◆ **ACTIVITY**
Report every line in the listing below where the string "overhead" shows up.

◆ **EXERCISE INPUT**

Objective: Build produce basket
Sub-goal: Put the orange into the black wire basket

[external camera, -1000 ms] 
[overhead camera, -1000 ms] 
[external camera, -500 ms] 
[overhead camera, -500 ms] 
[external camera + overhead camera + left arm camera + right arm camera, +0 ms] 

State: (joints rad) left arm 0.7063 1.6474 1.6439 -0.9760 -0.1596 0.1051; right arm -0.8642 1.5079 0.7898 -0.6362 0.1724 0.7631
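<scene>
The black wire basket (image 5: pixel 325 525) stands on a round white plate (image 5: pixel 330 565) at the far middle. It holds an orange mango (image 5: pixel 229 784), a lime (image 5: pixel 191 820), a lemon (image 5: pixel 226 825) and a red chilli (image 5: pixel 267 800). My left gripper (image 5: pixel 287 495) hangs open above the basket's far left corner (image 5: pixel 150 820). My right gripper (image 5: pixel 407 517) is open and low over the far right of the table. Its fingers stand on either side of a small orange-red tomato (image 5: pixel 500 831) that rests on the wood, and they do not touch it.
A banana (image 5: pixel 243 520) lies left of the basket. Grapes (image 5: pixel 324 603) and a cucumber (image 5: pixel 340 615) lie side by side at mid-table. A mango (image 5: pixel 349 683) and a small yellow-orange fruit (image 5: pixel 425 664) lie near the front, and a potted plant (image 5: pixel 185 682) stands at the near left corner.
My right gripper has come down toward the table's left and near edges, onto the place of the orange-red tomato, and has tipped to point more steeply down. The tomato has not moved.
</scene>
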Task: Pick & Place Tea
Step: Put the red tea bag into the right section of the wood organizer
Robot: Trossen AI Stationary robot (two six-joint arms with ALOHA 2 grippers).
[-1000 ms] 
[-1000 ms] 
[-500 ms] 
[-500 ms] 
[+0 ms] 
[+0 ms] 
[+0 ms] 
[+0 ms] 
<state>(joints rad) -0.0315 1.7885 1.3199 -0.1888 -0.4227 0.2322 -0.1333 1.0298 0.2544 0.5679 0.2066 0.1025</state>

◆ **ANSWER BELOW**
[overhead camera, -1000 ms] 
[overhead camera, -500 ms] 
[external camera + overhead camera + left arm camera + right arm camera, +0 ms] 

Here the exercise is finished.